• [TASK GOAL] Without any of the pictures, transcribe all the lines below exactly.

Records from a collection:
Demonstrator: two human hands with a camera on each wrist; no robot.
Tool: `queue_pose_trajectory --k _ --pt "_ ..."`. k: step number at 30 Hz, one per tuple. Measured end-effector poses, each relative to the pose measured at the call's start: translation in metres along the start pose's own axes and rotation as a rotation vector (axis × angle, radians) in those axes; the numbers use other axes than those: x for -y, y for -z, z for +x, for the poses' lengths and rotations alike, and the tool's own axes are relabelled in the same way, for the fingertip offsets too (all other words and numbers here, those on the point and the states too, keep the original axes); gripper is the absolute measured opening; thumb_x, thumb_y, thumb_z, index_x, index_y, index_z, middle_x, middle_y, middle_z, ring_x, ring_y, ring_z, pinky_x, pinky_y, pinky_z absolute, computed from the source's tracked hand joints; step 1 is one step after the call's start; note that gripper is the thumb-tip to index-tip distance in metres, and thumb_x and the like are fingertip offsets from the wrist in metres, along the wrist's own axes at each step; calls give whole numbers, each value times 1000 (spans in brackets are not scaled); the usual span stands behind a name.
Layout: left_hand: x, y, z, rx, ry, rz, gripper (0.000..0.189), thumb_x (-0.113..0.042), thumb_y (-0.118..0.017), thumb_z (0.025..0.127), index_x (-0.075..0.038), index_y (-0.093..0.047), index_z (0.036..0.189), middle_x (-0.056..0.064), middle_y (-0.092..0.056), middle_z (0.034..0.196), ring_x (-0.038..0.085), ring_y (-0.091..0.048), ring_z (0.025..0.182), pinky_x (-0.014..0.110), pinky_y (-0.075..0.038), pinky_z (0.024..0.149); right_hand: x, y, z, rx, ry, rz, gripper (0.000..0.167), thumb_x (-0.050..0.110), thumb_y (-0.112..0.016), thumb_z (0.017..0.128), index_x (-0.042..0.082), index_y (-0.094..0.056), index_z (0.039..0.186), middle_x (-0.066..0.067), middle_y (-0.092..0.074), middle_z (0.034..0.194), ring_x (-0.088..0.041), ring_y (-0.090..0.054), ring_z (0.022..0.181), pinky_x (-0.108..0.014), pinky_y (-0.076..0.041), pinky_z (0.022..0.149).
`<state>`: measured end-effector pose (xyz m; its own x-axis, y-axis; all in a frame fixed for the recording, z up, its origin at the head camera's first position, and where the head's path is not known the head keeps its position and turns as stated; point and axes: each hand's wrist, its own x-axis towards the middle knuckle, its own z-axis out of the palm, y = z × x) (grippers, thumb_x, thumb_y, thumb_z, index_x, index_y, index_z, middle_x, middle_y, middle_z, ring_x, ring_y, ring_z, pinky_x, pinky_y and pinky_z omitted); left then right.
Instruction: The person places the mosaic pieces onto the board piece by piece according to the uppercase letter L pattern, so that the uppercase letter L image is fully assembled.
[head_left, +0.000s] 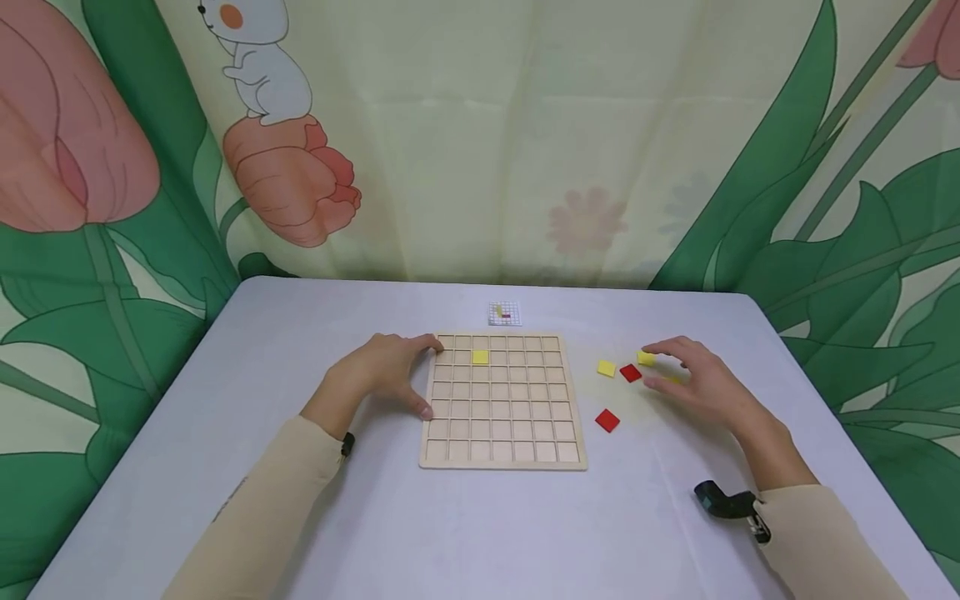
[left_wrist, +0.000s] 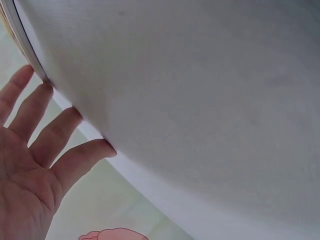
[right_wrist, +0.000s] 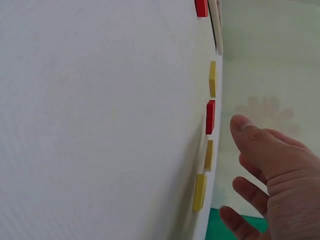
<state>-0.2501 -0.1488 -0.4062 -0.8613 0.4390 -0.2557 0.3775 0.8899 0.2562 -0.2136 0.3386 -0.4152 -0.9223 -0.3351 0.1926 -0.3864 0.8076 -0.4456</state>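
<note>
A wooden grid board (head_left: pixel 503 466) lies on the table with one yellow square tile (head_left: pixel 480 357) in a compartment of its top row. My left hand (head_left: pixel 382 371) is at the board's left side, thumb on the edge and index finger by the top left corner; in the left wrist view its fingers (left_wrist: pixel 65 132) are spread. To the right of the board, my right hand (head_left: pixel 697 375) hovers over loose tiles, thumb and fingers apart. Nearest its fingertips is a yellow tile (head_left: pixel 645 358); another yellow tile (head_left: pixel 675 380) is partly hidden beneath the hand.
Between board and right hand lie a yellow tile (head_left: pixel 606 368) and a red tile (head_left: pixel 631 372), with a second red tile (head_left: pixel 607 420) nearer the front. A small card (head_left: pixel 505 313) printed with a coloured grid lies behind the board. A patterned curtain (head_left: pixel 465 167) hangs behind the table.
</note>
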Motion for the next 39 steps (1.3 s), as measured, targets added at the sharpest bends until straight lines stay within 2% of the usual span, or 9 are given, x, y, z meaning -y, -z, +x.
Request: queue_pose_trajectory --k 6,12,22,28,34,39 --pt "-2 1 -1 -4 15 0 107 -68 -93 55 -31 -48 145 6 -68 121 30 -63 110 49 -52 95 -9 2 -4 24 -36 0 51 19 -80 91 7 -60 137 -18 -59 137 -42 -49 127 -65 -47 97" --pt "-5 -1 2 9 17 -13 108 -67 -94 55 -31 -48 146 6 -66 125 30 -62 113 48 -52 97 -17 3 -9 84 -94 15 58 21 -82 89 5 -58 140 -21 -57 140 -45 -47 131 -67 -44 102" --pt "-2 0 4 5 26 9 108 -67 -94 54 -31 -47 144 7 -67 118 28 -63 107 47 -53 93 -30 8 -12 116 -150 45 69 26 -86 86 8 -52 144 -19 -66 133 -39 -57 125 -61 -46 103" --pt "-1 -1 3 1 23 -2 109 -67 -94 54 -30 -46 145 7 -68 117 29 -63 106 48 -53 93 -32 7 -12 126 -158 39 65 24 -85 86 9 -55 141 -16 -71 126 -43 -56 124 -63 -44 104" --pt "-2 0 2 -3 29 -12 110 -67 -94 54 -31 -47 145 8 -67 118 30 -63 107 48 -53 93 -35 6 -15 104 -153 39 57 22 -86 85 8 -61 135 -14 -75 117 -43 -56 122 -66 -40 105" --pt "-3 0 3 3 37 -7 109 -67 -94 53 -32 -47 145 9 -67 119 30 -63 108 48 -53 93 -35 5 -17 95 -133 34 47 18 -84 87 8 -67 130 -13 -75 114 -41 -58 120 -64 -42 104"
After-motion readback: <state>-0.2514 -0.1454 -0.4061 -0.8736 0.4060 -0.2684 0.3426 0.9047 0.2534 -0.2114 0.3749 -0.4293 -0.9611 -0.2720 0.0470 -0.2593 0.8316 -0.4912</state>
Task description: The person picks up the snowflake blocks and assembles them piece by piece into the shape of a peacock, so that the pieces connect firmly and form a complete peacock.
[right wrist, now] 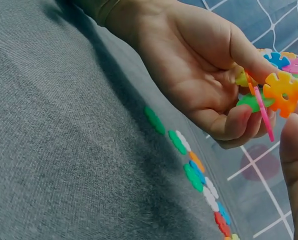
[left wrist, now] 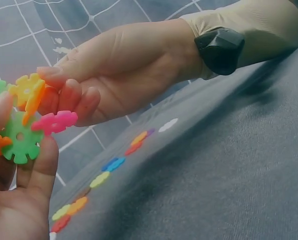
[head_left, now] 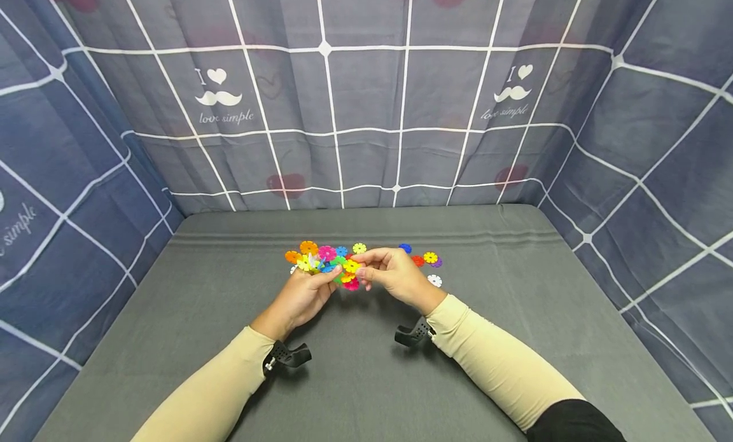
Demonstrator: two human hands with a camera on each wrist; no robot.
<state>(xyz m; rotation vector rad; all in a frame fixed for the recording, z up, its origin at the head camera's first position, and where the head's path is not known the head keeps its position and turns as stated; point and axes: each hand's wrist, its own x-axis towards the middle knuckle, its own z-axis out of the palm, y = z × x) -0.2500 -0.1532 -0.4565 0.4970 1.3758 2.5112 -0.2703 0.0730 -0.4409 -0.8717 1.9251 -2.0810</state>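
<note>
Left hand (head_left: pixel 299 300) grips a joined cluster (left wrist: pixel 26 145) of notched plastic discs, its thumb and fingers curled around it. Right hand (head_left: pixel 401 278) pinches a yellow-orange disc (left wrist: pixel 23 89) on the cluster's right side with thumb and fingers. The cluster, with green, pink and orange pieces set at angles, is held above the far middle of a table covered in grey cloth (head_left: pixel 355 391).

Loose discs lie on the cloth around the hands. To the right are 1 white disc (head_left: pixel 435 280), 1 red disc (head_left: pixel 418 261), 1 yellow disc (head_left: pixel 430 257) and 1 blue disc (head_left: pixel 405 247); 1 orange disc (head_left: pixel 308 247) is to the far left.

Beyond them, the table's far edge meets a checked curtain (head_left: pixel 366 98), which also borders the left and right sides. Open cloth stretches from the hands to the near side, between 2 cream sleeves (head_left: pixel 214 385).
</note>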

• [RESPONSE TO THIS EXERCISE]
Demonstrator: two human hands with a camera on each wrist; no robot.
Tool: `queue_pose_trajectory --k _ --pt "_ ..."`. k: step number at 30 Hz, one per tuple. Measured end-effector poses, each relative to the pose measured at the call's start: translation in metres along the start pose's own axes and rotation as a rotation vector (axis × angle, radians) in those axes; the numbers use other axes than those: x for -y, y for -z, z for +x, for the poses' lengths and rotations alike, and the tool's own axes are relabelled in the same way, for the fingertip offsets too (all other words and numbers here, those on the point and the states too, keep the original axes); gripper is the absolute measured opening; thumb_x, thumb_y, thumb_z, index_x, index_y, index_z, middle_x, middle_y, middle_z, ring_x, ring_y, ring_z, pinky_x, pinky_y, pinky_z absolute, computed from the source's tracked hand joints; step 1 is one step after the call's start; note that gripper is the thumb-tip to index-tip distance in metres, and thumb_x and the like are fingertip offsets from the wrist in metres, along the wrist's own axes at each step; calls give whole numbers, each value times 1000 (spans in brackets are not scaled); the usual span stands behind a name.
Layout: left_hand: x, y, z, rx, ry, rz, gripper (0.000..0.189), thumb_x (-0.113..0.042), thumb_y (-0.118..0.017), thumb_z (0.025..0.127), index_x (-0.075..0.038), index_y (-0.093..0.047), index_z (0.036..0.189), middle_x (-0.056..0.064), middle_y (-0.092..0.056), middle_z (0.034..0.196), ring_x (-0.038..0.085), ring_y (-0.091..0.048), ring_z (0.025..0.182), pinky_x (-0.014..0.110), pinky_y (-0.075..0.038), pinky_z (0.024..0.149); right_hand: x, y, z, rx, ry, rz, gripper (0.000..0.167), thumb_x (-0.050..0.110), thumb_y (-0.112..0.016), thumb_z (0.017..0.128), index_x (-0.042..0.082), index_y (-0.094..0.056), index_z (0.039..0.186), middle_x (-0.066..0.067), middle_y (-0.092..0.074), middle_z (0.034..0.194), ring_x (-0.088..0.041), ring_y (-0.090..0.054), ring_z (0.022..0.181), pinky_x (-0.108..0.014), pinky_y (-0.076..0.041), pinky_z (0.022..0.149).
`<state>`: measured end-effector pose (xyz m; its own x-axis, y-axis; all in a frame fixed for the recording, z up, its origin at the head camera's first position, and where the head's path is not known the head keeps its position and turns as stated; point and axes: each hand's wrist, its own x-axis towards the middle knuckle, its own z-axis out of the palm, y = z × x) (grippers, thumb_x, thumb_y, thumb_z, index_x, index_y, index_z, middle_x, middle_y, middle_z, ring_x, ring_y, ring_z, pinky_x, pinky_y and pinky_z omitted); left then right.
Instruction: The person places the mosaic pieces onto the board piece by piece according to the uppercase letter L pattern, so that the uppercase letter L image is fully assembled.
[head_left, +0.000s] 
[left_wrist, +0.000s] 
[right_wrist, +0.000s] 
<state>-0.2501 -0.1488 -0.4062 -0.8613 0.4390 -0.2557 0.3775 0.8899 0.2562 -0.2136 0.3386 -0.4152 -0.9223 -0.3351 0.1926 -0.3864 0.8076 -0.4456</state>
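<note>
A wooden grid board (head_left: pixel 503 466) lies on the table with one yellow square tile (head_left: pixel 480 357) in a compartment of its top row. My left hand (head_left: pixel 382 371) is at the board's left side, thumb on the edge and index finger by the top left corner; in the left wrist view its fingers (left_wrist: pixel 65 132) are spread. To the right of the board, my right hand (head_left: pixel 697 375) hovers over loose tiles, thumb and fingers apart. Nearest its fingertips is a yellow tile (head_left: pixel 645 358); another yellow tile (head_left: pixel 675 380) is partly hidden beneath the hand.
Between board and right hand lie a yellow tile (head_left: pixel 606 368) and a red tile (head_left: pixel 631 372), with a second red tile (head_left: pixel 607 420) nearer the front. A small card (head_left: pixel 505 313) printed with a coloured grid lies behind the board. A patterned curtain (head_left: pixel 465 167) hangs behind the table.
</note>
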Motion for the next 39 steps (1.3 s), as measured, targets added at the sharpest bends until straight lines stay within 2% of the usual span, or 9 are given, x, y, z meaning -y, -z, +x.
Request: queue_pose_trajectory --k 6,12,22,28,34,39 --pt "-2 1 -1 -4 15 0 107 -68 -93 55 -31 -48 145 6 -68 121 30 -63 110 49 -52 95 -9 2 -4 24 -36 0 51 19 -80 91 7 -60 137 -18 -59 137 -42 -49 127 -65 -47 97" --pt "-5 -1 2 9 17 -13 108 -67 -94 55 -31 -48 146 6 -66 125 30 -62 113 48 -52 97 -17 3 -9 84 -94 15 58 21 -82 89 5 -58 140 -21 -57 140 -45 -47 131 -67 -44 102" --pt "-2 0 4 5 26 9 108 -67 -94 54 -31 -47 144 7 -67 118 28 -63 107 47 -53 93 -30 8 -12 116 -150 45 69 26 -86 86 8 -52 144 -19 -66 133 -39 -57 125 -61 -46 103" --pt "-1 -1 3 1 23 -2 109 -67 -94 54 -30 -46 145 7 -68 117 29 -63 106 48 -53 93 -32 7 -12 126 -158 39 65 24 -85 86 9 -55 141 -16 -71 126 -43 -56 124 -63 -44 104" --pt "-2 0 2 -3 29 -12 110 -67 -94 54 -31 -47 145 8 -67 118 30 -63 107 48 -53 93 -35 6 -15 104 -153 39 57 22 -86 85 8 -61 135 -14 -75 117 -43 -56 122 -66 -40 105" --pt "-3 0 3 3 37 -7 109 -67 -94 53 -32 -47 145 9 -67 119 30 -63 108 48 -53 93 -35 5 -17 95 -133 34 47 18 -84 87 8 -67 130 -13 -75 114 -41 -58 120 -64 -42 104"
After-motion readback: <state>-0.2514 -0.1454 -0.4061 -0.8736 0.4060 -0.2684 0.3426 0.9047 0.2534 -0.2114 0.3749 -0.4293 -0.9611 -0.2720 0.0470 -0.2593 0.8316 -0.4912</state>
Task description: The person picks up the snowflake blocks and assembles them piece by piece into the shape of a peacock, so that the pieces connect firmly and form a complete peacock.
[right wrist, now] 
[left wrist, now] 
[head_left, now] 
Demonstrator: two human hands with a camera on each wrist; no robot.
<state>(xyz m; rotation vector rad; all in a frame fixed for the recording, z up, its origin at the head camera's first position, and where the head's path is not known the head keeps its position and turns as stated; point and axes: each hand's wrist, its own x-axis towards the middle knuckle, its own z-axis out of the palm, y = z × x) -0.2500 -0.1532 -0.4565 0.4970 1.3758 2.5112 -0.2703 0.0730 -0.4409 -0.8717 1.9251 -2.0810</state>
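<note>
Left hand (head_left: pixel 299 300) grips a joined cluster (left wrist: pixel 26 145) of notched plastic discs, its thumb and fingers curled around it. Right hand (head_left: pixel 401 278) pinches a yellow-orange disc (left wrist: pixel 23 89) on the cluster's right side with thumb and fingers. The cluster, with green, pink and orange pieces set at angles, is held above the far middle of a table covered in grey cloth (head_left: pixel 355 391).

Loose discs lie on the cloth around the hands. To the right are 1 white disc (head_left: pixel 435 280), 1 red disc (head_left: pixel 418 261), 1 yellow disc (head_left: pixel 430 257) and 1 blue disc (head_left: pixel 405 247); 1 orange disc (head_left: pixel 308 247) is to the far left.

Beyond them, the table's far edge meets a checked curtain (head_left: pixel 366 98), which also borders the left and right sides. Open cloth stretches from the hands to the near side, between 2 cream sleeves (head_left: pixel 214 385).
</note>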

No more output is expected here.